We approached Lake Junaluska from the north. I'd never been there but remembered hearing about the United Methodist Conference center that was located there. Every time I traveled from NC to Tennessee I'd see the sign for Junaluka but had never visited. This time I had several things I wanted to see. I also had a few caches in the area I wanted to find. We pulled into the large conference center overlooking the lake and took a few pictures from the high overlook. From there my GPSr indicated that the first cache was along a walking/running trail that circles the lake. It was about 300 feet below us. We decided to drive down to a parking lot close by the cache. From there we walked to the GZ and began the search. As happens sometimes I looked at a likely location but didn't go over to investigate it like I should have. After searching in all the other places I finally went back and found it in the first place I'd looked. When will I ever learn to go with those first hunches? Along with sumajhuarmi I logged the find.

Chief Junaluska statue
We headed back to the car for a short hop over to the statue of Chief Junaluska. I recently discovered a website that tells about some interesting roadside sites worth seeing, the majority not being on the tourist lists. Check out Roadside America for some neat things to see when you next travel in the US or Canada. One of the recommended places to visit was the status of Chief Junaluska. It stands near a beautiful chapel near the lake of the same name. The story goes that Chief Junaluska of the Cherokee fought with Andrew Jackson at the Battle of Horse Bend. He was among the "friendly Indians" that assisted Jackson in his fight against the Redstick segment of the Creek Indians in Alabama. It was recorded that Andrew Jackson expressed his gratitude and promised that Junaluska's people would always have their land. As the story goes Junaluska was among the Cherokee rounded up and forced onto the Trail of Tears march from east Tennessee to east Oklahoma in 1838. Chief Junaluska lamented having saved Jackson's life after the poor treatment his people received. Later in life Junaluska escaped Oklahoma and returned to his homeland in the mountains of NC. This lake, a mountain and the conference center are named in his honor.

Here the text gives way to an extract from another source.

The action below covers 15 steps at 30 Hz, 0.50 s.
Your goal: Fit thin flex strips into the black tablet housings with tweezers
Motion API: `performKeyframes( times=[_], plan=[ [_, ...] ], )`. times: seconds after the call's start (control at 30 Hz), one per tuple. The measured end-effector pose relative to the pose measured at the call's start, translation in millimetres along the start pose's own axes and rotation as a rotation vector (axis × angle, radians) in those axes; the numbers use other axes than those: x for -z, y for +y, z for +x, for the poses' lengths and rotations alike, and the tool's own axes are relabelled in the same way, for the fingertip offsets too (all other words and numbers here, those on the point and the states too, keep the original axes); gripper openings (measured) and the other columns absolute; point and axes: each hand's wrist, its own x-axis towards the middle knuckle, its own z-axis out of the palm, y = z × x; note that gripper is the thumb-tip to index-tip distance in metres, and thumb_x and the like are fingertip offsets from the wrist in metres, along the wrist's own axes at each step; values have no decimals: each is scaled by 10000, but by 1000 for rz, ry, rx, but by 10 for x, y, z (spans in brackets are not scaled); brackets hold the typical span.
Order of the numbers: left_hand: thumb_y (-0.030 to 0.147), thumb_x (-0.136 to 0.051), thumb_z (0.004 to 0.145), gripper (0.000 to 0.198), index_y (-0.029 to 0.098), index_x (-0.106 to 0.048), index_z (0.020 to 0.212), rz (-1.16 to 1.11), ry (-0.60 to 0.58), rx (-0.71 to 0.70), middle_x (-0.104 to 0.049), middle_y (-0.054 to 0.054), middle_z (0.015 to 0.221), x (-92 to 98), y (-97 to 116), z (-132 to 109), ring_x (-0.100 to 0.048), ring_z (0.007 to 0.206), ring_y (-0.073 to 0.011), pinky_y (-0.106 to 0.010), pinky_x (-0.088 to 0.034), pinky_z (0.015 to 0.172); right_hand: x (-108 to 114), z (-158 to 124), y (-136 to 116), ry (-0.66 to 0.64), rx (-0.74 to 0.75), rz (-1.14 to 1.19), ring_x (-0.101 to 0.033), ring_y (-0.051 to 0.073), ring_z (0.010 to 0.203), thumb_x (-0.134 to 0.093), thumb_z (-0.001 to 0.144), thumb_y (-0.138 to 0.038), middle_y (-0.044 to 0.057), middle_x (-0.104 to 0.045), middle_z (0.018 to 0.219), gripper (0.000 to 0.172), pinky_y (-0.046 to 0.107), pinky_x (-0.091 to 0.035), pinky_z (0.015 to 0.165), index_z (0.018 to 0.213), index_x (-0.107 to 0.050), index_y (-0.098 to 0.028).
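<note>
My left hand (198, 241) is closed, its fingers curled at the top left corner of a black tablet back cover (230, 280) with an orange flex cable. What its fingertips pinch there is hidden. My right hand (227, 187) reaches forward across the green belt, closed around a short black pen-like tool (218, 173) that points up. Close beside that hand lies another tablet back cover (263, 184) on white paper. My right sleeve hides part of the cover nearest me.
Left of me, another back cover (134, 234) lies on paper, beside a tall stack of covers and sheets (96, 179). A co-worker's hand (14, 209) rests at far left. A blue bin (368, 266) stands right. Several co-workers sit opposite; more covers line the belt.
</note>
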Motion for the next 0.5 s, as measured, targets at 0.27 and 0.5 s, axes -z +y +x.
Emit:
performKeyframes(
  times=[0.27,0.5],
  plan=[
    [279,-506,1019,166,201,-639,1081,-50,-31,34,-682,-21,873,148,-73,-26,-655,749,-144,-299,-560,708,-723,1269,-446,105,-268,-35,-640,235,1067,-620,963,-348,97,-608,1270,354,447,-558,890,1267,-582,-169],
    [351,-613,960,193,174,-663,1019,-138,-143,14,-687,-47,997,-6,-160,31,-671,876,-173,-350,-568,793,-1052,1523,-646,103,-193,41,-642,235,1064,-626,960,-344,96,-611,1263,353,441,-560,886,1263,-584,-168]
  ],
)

Just a little further down the road we came to the Susanna Wesley prayer garden. It is nicely landscaped on the side of a hill running down towards the lake. There is a bust of Susanna Wesley, the famous mother of Evangelists John and Charles Wesley. John Wesley is perhaps most famous for being the founder of Methodism. Even more importantly was his emphasis of personal and small group discipleship methods. The story goes that Susanna had nineteen children. In order to give priority to her relationship with God she would take time sometime during the day to pray. The sign that her children should leave her alone for this purpose was when they saw that she had pulled her apron up over her head.

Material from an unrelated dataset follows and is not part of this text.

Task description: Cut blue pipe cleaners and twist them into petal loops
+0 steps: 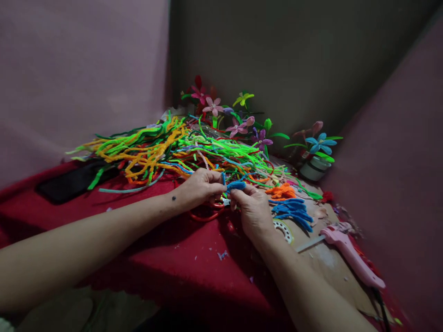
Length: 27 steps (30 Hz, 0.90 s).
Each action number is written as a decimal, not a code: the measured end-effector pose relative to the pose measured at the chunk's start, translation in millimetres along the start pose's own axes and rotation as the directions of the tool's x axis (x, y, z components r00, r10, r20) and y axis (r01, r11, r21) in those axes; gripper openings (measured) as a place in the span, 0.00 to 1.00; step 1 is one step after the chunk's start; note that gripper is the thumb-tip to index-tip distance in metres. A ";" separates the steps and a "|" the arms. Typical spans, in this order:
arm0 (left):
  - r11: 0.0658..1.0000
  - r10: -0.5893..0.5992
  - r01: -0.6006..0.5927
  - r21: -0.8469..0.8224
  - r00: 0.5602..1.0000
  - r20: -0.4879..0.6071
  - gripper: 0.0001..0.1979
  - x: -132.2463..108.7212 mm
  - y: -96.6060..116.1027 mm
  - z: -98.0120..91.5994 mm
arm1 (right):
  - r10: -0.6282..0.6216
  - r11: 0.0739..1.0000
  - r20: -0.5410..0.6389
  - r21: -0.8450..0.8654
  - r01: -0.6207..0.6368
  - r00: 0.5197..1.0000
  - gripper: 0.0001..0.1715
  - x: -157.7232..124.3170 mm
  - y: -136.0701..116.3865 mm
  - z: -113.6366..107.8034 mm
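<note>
My left hand (pixel 204 186) and my right hand (pixel 252 205) meet over the middle of the table, both pinching a bent blue pipe cleaner (pixel 236 185). One blue end stands up at the left fingertips, while a folded loop lies by the right fingers. Below the hands rest red-handled scissors (pixel 207 216), their handles partly hidden. Right of my right hand lie a pile of blue pipe cleaner pieces (pixel 292 213) and a smaller orange bundle (pixel 282 191). A white-and-yellow ring-shaped roll (pixel 284 230) sits close to my right wrist.
A heap of coloured pipe cleaners (pixel 166 147) spreads behind my hands, with pipe cleaner flowers (pixel 213 107) beyond. A dark phone (pixel 72 184) lies left. At right, a pink glue gun (pixel 353 253) rests on cardboard (pixel 328 276), near a small jar (pixel 314 168). Red cloth (pixel 194 267) covers the table.
</note>
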<state>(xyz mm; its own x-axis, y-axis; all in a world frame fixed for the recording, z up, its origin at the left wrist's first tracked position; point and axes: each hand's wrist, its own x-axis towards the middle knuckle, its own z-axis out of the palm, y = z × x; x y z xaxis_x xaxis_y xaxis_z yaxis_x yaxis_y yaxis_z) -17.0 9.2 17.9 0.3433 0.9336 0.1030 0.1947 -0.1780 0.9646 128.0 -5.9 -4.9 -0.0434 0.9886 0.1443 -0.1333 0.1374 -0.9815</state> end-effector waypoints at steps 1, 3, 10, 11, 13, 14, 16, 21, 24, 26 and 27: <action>1.000 0.006 -0.006 0.006 1.000 0.003 0.09 0.1 0.0 -0.1 | -0.012 1.000 -0.008 -0.008 0.012 1.000 0.04 0.0 0.7 0.0; 1.000 0.009 -0.009 0.016 1.000 0.011 0.08 -0.2 0.5 -0.3 | -0.031 0.999 -0.025 -0.031 0.030 0.999 0.04 0.0 2.3 0.0; 1.000 -0.021 0.021 0.006 0.999 0.046 0.06 -2.6 8.5 0.7 | 0.011 0.997 0.012 0.073 -0.012 1.000 0.06 0.8 1.6 2.0; 1.000 -0.011 0.010 0.014 0.999 0.049 0.06 -2.5 9.6 0.9 | 0.012 0.994 0.014 0.113 -0.014 1.000 0.08 1.0 0.2 1.9; 0.999 0.003 -0.005 0.046 0.999 0.043 0.06 -2.0 11.1 1.2 | 0.006 0.988 0.018 0.154 -0.008 1.000 0.12 1.8 -2.3 0.7; 0.998 0.004 -0.007 0.063 0.999 0.038 0.06 -1.7 11.2 1.3 | -0.002 0.989 0.020 0.149 -0.001 1.000 0.13 2.3 -3.1 -0.3; 0.997 0.001 -0.004 0.079 0.999 0.034 0.05 -0.8 10.0 1.8 | -0.022 0.996 0.020 0.093 0.020 1.000 0.11 3.4 -3.8 -2.1; 0.993 0.039 -0.040 0.107 0.999 0.010 0.07 3.2 1.1 4.7 | -0.033 0.999 -0.046 0.021 0.034 0.998 0.12 3.4 -4.8 -0.9; 0.987 0.073 -0.071 0.142 0.997 -0.008 0.08 4.7 -2.1 4.9 | -0.051 0.998 -0.063 0.019 0.053 0.997 0.11 2.0 -6.1 1.6; 0.982 0.096 -0.092 0.168 0.995 -0.016 0.08 4.2 -1.9 3.5 | -0.068 0.997 -0.047 0.032 0.070 0.997 0.11 1.8 -5.4 1.7; 0.979 0.104 -0.099 0.176 0.994 -0.017 0.08 3.5 -1.3 2.5 | -0.075 0.996 -0.044 0.045 0.077 0.996 0.11 2.1 -4.4 1.3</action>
<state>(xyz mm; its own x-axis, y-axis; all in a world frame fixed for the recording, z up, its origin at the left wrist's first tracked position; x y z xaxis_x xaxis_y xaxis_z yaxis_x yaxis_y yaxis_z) -13.7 11.9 16.4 0.3463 0.9150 0.2067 0.3178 -0.3218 0.8919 127.2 -4.4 0.0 0.0102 0.9772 0.2123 -0.1810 0.2106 -0.9607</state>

Susanna Wesley statue and prayer garden
Susanna also prioritized time for each of her children. She wrote, "... I cannot but look upon every soul you leave under my charge as a talent committed to me under a trust.... I resolved to begin with my own children, in which I observe the following method. I take such a proportion of time as I can spare every night to discourse with each child apart. On Monday I talk with Molly, on Tuesday with Hetty,...." (and so on). Susanna Wesley's example should encourage us all to seek God and to help our children grow in the knowledge of the Lord as well.

We parked the car in the parking lot to the World Methodist Museum. The Susanna Wesley Prayer Garden is just to the north of the museum. One of the first things you see is her bust. Not far away from there is a nano cache in her honor. It is well-hidden. Persistence helps. Don't give up! Go find Susanna Wesley Garden (GC325GX).

The lake was beautiful and the caching was fun. After about an hour around the lake we headed further southwest to visit Cherokee. That visit will be the subject of a future blog.